#### [Task]
Having located the line with "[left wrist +", print it and each remaining line exactly, stopping at the end of the material and omitting pictures.

[Supplied data — start]

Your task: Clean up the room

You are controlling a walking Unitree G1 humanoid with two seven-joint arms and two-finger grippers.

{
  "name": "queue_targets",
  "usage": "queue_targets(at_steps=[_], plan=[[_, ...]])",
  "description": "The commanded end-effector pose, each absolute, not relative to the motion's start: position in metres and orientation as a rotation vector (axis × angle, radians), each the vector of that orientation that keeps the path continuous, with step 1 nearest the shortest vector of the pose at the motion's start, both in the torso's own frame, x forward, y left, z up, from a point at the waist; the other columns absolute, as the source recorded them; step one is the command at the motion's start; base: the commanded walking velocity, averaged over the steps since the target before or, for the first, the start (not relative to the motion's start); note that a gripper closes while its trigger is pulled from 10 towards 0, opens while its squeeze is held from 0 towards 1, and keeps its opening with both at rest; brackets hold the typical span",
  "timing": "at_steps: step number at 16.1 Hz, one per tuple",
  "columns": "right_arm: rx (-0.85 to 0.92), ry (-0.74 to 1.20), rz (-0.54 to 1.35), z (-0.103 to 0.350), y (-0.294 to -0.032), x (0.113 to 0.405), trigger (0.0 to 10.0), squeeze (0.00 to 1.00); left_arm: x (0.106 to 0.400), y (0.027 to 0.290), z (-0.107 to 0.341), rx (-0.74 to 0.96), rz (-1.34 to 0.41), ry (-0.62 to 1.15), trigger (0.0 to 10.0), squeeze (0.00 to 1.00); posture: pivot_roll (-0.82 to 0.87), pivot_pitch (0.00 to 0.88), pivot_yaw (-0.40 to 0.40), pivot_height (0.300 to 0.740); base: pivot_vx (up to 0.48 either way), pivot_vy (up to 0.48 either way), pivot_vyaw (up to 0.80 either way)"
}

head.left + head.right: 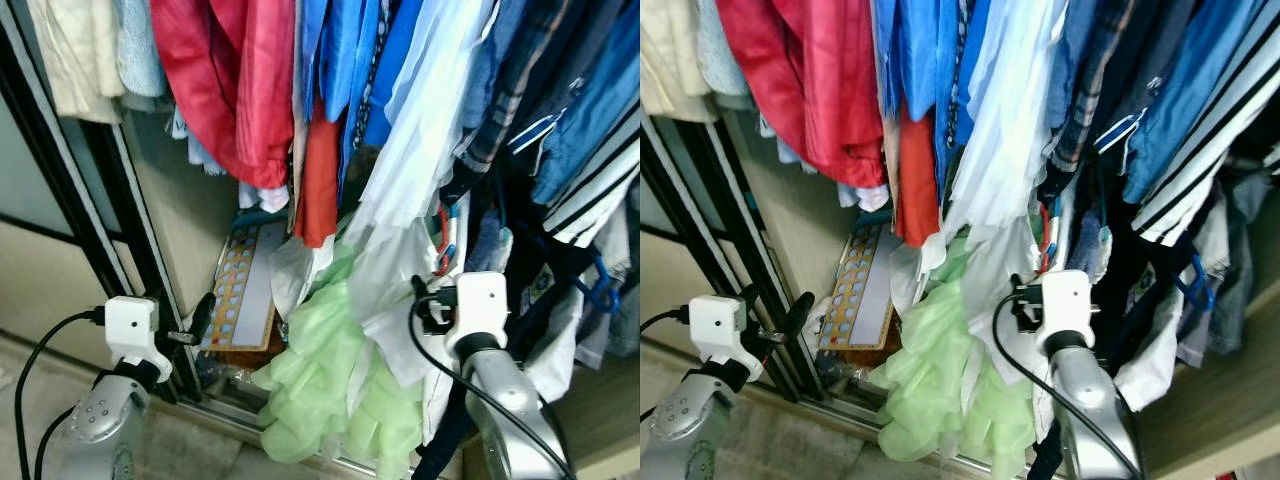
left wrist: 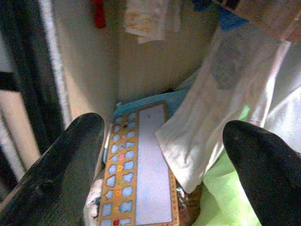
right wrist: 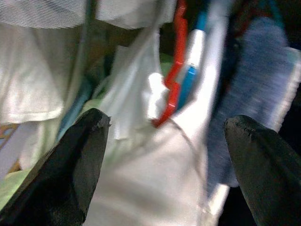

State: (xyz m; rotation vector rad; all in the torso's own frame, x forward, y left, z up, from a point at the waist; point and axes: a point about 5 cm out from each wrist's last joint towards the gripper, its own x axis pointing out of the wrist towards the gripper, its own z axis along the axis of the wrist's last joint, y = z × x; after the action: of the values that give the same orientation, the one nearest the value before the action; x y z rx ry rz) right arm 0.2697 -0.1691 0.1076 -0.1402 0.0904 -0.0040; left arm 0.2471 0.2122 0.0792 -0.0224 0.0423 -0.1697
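The right gripper (image 3: 164,165) is spread wide, close in front of a white shirt (image 3: 155,188) and a red hanger (image 3: 175,70). The left gripper (image 2: 164,165) is spread too, low by the closet's dark frame (image 1: 120,200), and its wrist view shows a puzzle board (image 2: 138,174) leaning on the wall. From the head, both arms reach forward under the hanging clothes (image 1: 400,90), near a green garment (image 1: 330,370).

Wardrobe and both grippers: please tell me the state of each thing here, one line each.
Black-framed sliding wardrobe door: slid open.
Red garment: hanging.
White garment: hanging, reaching low.
Pale green garment: heaped at the wardrobe bottom.
Orange-framed shape puzzle board: leaning against the inside wall.
Left gripper: open, holding nothing.
Right gripper: open, facing the white garment.
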Motion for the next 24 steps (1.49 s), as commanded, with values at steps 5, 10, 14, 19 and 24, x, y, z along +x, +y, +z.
queue_targets(at_steps=[5,10,14,19,24], plan=[[-0.188,0.092,-0.120,0.106,-0.186,0.264,10.0,0.00,0.249,0.206,0.081,0.008,-0.211,0.030,10.0,0.00,0.03,0.000,-0.027,0.740,0.000,0.049,0.00],[-0.200,0.079,-0.050,0.099,-0.171,0.255,10.0,0.00,0.249,0.203,0.080,0.021,-0.240,0.029,10.0,0.00,0.04,0.000,-0.022,0.740,0.000,0.000,0.00],[-0.199,0.120,0.252,0.092,-0.133,0.242,10.0,0.00,0.249,0.205,0.079,0.042,-0.216,0.029,10.0,0.00,0.05,0.000,-0.019,0.740,0.000,0.000,0.00],[-0.269,0.162,0.300,0.087,-0.143,0.247,10.0,0.00,0.250,0.203,0.076,0.049,-0.218,0.038,10.0,0.00,0.04,0.000,-0.007,0.740,0.000,0.000,0.00],[-0.021,0.037,0.046,0.156,-0.137,0.292,10.0,0.00,0.254,0.201,0.080,0.049,-0.226,0.029,10.0,0.00,0.03,0.000,0.014,0.740,0.000,0.000,0.00]])
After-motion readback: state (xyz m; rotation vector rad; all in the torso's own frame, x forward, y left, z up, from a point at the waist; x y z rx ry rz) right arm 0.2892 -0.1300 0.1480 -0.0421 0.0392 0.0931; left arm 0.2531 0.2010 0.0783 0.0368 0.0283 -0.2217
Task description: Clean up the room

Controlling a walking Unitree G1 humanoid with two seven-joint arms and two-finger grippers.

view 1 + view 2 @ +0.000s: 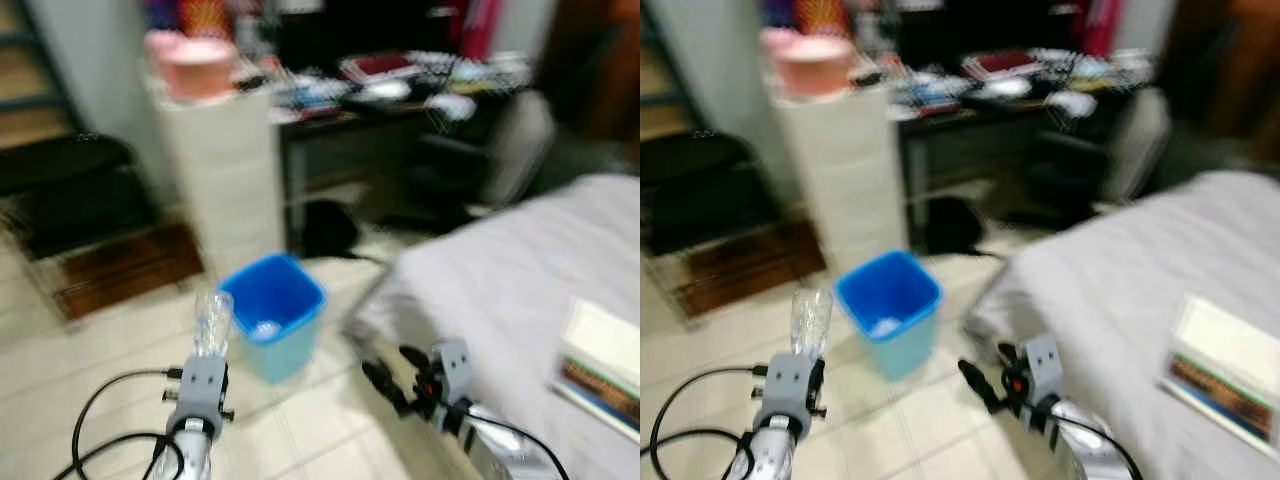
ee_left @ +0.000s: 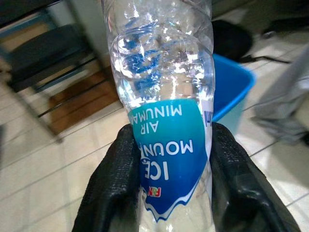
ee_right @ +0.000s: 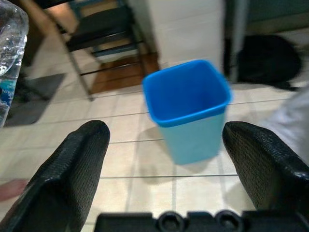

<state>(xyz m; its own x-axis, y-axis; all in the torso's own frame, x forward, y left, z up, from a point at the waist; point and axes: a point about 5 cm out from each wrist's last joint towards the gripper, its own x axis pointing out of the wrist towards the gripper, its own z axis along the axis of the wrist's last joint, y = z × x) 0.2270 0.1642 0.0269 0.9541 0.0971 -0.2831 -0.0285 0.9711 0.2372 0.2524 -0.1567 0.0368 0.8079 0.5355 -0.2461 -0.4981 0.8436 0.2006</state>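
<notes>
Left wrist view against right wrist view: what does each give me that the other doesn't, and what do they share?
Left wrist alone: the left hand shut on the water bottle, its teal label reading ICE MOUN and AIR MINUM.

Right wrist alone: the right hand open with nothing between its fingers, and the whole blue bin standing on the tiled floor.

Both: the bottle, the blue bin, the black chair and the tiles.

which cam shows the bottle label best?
Left wrist view: the bottle sits sharp between the left gripper's fingers, label readable. Both eye views show it small and blurred; the right wrist view catches just its edge.
</notes>
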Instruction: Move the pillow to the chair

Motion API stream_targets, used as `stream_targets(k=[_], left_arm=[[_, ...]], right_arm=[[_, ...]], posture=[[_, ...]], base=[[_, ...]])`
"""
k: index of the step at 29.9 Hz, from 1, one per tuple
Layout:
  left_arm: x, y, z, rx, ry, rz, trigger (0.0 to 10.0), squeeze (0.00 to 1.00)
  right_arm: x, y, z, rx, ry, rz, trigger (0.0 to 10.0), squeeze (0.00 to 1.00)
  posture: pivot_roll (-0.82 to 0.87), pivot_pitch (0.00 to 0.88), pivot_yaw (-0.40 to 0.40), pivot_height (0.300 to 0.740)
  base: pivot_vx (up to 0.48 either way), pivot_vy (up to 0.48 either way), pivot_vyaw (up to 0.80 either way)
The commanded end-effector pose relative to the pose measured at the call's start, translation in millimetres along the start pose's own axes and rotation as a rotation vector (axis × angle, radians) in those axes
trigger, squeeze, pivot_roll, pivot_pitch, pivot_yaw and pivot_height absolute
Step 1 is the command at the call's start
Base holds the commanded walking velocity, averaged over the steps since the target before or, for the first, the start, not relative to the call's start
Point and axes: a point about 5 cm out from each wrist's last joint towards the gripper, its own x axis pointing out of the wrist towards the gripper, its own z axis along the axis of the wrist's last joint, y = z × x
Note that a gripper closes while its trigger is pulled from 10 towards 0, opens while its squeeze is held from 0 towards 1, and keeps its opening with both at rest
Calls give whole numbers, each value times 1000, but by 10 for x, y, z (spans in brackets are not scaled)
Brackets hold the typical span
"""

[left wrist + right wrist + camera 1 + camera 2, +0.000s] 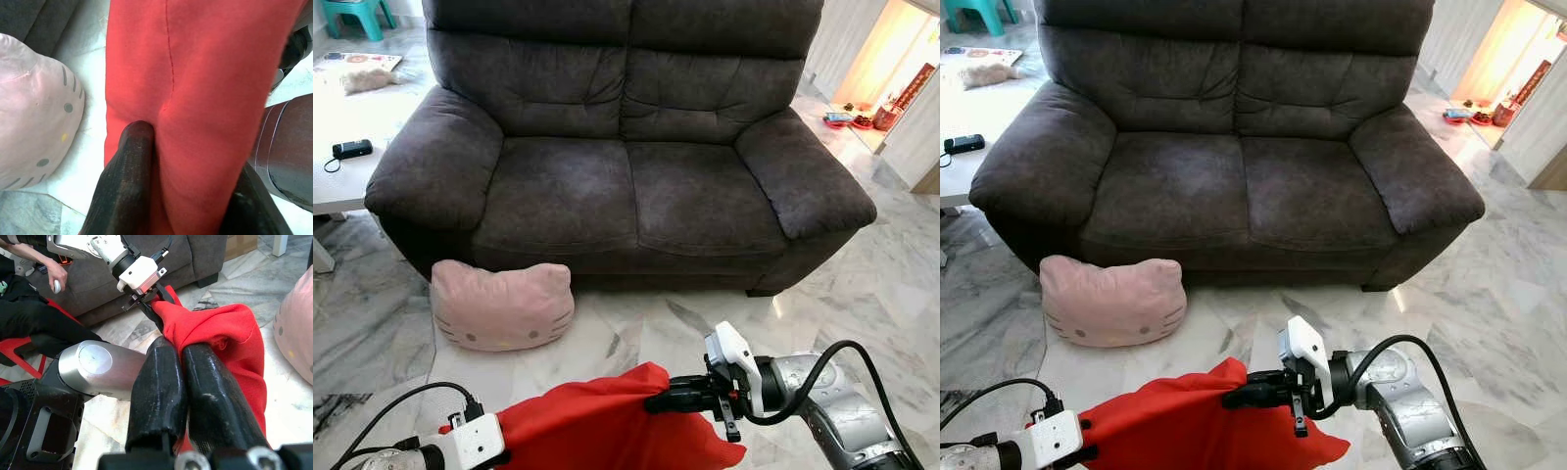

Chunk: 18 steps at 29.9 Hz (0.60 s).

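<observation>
— Holding what?
— Red pillow (607,426), near, low, pinched at both ends: left gripper (186,196) and right gripper (658,401), both clenched on cloth.
— Could go wrong?
— Might slip out; thin pinch, floppy cloth.
— Different views?
— Right wrist: a person's hand (57,278). Head: gray sofa (626,147), pink cat cushion (501,305).

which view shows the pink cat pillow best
The left eye view: the pink cat pillow lies whole on the floor before the sofa. The right eye view matches. Both wrist views catch just an edge beside the red pillow.
</observation>
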Motion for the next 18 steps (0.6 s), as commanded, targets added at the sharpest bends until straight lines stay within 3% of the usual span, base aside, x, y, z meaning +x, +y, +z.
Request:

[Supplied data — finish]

#### [Exercise answer]
[left wrist + right wrist + camera 1 + camera 2, +0.000s] 

Chunk: 18 steps at 29.9 Hz (0.60 s).

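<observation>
— Holding what?
— Red pillow (607,426), near, low, pinched at both ends: left gripper (186,196) and right gripper (658,401), both clenched on cloth.
— Could go wrong?
— Might slip out; thin pinch, floppy cloth.
— Different views?
— Right wrist: a person's hand (57,278). Head: gray sofa (626,147), pink cat cushion (501,305).

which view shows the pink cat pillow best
The left eye view: the pink cat pillow lies whole on the floor before the sofa. The right eye view matches. Both wrist views catch just an edge beside the red pillow.
</observation>
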Motion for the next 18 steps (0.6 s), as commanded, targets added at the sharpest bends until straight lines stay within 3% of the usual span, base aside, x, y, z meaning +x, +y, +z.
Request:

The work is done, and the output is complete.